What to work on: Further down are entries; set down exactly and only the lines from the one with "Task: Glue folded" up to and including the one with "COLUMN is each", dropping each picture.

Data items
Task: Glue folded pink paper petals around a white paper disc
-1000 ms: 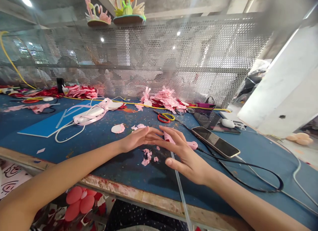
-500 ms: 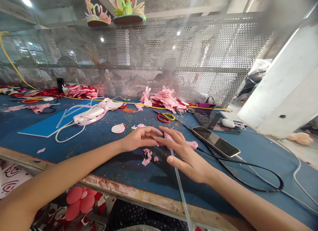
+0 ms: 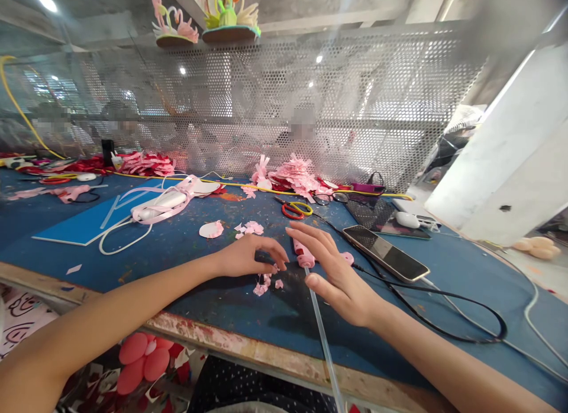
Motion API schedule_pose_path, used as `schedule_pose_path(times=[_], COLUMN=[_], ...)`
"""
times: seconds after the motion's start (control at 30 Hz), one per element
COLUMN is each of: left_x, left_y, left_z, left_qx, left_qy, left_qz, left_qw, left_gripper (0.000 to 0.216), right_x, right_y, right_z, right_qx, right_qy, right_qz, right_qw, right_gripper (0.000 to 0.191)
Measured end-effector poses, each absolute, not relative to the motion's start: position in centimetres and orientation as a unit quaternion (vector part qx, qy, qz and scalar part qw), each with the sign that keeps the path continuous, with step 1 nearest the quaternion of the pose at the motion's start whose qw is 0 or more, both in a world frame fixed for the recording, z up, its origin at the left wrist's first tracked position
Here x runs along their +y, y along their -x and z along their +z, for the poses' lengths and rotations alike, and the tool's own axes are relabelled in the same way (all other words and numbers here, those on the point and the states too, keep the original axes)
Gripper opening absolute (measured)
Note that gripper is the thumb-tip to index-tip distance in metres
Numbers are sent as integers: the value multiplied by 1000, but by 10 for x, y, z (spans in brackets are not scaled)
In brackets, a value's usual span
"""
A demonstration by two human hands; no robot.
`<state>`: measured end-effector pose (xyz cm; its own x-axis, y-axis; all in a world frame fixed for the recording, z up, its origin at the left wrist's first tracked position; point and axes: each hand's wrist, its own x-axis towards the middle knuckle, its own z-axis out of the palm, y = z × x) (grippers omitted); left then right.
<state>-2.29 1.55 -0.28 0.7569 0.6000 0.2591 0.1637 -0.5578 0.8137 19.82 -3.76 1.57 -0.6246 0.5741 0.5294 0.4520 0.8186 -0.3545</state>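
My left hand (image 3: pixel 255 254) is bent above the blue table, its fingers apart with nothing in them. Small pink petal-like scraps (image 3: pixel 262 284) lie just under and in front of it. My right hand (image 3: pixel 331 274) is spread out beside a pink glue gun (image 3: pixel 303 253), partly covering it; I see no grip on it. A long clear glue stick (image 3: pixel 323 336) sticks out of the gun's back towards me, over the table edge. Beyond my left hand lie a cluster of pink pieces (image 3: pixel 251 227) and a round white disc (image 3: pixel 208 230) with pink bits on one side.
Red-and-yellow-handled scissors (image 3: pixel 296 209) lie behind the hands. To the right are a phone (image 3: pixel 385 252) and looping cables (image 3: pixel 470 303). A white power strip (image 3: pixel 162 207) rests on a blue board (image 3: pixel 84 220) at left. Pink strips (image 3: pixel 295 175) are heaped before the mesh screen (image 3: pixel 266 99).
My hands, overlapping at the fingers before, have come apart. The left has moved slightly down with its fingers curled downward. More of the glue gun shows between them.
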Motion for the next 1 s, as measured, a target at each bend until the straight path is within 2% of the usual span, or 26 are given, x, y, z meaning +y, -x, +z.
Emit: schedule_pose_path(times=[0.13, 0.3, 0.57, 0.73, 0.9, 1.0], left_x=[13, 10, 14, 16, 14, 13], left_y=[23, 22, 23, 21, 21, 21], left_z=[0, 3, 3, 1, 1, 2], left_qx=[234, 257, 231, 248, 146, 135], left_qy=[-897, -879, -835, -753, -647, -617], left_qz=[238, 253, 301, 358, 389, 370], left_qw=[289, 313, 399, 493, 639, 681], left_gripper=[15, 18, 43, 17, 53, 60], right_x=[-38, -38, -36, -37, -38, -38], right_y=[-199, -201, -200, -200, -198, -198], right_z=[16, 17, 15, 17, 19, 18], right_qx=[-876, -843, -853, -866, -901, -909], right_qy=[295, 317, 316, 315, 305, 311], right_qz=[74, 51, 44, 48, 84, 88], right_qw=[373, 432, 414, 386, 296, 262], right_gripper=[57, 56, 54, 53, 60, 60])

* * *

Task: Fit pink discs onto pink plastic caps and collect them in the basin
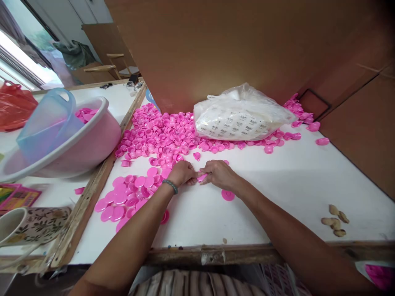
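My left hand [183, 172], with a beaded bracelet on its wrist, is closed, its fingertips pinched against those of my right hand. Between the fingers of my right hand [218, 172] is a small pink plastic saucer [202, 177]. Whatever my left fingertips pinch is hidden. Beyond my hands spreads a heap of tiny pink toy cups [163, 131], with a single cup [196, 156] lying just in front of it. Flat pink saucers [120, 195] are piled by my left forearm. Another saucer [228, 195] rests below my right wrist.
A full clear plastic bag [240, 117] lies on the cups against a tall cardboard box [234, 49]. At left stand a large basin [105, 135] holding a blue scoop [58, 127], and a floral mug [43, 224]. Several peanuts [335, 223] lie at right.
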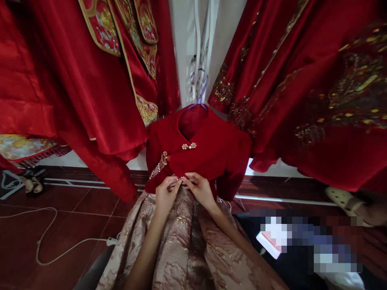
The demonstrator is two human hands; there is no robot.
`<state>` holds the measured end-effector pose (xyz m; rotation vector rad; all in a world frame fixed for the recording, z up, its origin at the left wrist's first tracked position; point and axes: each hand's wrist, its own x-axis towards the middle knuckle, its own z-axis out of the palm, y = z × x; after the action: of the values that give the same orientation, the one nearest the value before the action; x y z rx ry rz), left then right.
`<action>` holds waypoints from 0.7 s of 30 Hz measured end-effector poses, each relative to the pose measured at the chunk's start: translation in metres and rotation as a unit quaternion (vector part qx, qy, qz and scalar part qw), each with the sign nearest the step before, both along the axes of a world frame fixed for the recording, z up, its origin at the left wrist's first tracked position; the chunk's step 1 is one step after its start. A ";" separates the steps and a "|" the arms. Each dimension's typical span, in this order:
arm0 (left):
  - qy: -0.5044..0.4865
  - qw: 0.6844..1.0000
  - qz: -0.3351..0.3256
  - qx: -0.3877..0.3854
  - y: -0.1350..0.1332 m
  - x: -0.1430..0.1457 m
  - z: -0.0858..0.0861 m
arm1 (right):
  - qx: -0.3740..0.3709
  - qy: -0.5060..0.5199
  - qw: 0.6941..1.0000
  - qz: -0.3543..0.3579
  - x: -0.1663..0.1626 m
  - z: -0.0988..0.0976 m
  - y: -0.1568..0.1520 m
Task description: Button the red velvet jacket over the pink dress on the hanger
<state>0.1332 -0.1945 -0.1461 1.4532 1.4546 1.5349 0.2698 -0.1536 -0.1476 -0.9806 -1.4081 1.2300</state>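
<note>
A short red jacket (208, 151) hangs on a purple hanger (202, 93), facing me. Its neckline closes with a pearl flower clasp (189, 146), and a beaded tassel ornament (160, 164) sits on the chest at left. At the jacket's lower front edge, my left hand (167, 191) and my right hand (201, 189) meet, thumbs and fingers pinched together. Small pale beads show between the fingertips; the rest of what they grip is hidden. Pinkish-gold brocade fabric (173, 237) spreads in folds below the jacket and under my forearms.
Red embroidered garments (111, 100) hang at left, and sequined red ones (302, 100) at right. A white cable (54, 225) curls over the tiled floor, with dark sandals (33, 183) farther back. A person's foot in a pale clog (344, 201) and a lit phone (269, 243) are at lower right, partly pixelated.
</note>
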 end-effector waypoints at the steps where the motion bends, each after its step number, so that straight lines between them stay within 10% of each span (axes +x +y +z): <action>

Your solution:
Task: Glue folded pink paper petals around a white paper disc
-1000 ms: 
-500 ms: 
+0 ms: 
Motion API schedule_pose_path, used as `schedule_pose_path(times=[_], COLUMN=[_], ...)`
"""
times: seconds after the motion's start (control at 30 Hz), one per element
COLUMN is each of: left_x, left_y, left_z, left_qx, left_qy, left_qz, left_qw, left_gripper (0.000 to 0.216), right_x, right_y, right_z, right_qx, right_qy, right_qz, right_qw, right_gripper (0.000 to 0.191)

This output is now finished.